Bon, je ne vais pas vous résumer tout le bouquin, hein, à vous  de le mériter maintenant. 
Par exemple, vous découvrirez l’effet Ringelmann (1831-1931, agronome français, auteur d'une théorie de la paresse sociale) que l’auteur définit comme « la tendance fascinante pour tout individu membre d’un groupe à devenir de moins en moins productif au fur et à mesure que le groupe grandit ».

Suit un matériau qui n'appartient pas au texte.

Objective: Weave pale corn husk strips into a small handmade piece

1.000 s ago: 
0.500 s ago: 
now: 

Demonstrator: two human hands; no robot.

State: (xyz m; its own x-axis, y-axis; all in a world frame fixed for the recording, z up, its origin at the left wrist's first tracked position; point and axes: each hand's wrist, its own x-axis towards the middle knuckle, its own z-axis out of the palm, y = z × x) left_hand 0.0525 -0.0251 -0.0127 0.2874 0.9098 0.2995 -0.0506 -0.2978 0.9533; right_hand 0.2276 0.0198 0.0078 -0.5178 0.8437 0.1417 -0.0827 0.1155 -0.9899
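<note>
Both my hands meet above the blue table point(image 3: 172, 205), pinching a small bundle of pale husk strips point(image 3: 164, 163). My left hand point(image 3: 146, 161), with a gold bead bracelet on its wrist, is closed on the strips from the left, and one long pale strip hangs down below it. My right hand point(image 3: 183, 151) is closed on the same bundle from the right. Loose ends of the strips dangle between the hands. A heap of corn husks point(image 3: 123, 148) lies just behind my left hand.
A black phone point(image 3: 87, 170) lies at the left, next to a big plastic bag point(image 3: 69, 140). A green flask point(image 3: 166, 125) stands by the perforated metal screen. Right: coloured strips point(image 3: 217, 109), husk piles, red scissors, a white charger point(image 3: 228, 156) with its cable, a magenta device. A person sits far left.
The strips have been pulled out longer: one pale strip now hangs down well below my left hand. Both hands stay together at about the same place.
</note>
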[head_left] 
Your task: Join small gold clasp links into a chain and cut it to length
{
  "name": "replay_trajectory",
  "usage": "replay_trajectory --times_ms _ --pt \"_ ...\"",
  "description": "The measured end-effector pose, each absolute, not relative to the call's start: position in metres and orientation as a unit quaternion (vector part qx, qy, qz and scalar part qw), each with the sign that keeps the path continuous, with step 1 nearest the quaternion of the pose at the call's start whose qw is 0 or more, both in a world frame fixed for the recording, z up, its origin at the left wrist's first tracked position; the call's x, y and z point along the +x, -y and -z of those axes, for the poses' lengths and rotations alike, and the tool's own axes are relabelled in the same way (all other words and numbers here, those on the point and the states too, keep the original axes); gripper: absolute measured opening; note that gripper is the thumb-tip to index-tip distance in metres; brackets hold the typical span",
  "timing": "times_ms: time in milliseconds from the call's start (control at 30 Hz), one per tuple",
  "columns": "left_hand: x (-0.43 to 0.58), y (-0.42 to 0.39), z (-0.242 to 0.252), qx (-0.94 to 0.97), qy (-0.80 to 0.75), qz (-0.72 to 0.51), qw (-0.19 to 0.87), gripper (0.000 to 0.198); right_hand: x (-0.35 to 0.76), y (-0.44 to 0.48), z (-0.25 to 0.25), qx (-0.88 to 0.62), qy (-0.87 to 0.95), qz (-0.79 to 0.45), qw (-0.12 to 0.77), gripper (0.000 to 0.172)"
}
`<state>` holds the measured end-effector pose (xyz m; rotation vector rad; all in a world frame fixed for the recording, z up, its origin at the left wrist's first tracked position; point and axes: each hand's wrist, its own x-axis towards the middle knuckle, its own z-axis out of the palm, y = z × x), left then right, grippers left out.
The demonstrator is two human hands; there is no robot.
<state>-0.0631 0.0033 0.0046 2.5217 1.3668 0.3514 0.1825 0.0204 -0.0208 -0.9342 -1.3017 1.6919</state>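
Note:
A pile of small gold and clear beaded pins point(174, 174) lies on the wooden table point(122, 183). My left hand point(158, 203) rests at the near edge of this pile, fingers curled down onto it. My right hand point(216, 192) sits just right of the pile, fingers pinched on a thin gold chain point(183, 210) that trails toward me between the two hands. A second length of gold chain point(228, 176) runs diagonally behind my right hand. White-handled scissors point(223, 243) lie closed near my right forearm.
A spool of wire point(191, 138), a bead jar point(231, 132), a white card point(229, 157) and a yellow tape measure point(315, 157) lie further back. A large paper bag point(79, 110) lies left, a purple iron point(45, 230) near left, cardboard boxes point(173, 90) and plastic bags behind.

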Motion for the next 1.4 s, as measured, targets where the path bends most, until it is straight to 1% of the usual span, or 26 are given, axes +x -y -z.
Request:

Ringelmann avait réalisé son test sur un groupe de jeunes gens tirant une grosse masse à la corde : plus le nombre de tireurs augmentait, moins l’effort individuel (mesuré par le poids de la masse tractée divisé par le nombre de tireurs) était important. 
L’exercice a été repris plus récemment par le MIT (à Penn State et Chapel Hill) : les profs Staats, Milkman et Fox ont demandé à deux groupes de construire le plus vite possible une grosse structure en Lego ; le premier groupe de 2 personnes y est parvenu en 36 minutes ; le deuxième groupe de 4 personnes en 56 minutes…
Supercell, citée par l'auteur, est une entreprise moderne qui a compris ce paradoxe. Bon, peut-être son conseil s’appelle-t-il … Jacob Morgan ? Question vicieusement perfide car, en fait, je n'en sais rien, excuse-moi Jacob ! C'est donc une entreprise finlandaise de jeux vidéo  de 100 personnes, dont le CEO, Ikka Paananent, se définit lui-même comme le patron le moins puissant du monde ! L’entreprise est pourtant valorisée à 3 milliards de dollars, alors qu'elle compte beaucoup moins de personnel que la plupart de ses concurrents… Elle applique probablement la théorie des deux pizzas de Jeff Bezos : ne jamais faire de réunion où deux pizzas ne suffiraient pas à nourrir les participants. C'est à prendre dans le sens du nombre mais aussi du temps.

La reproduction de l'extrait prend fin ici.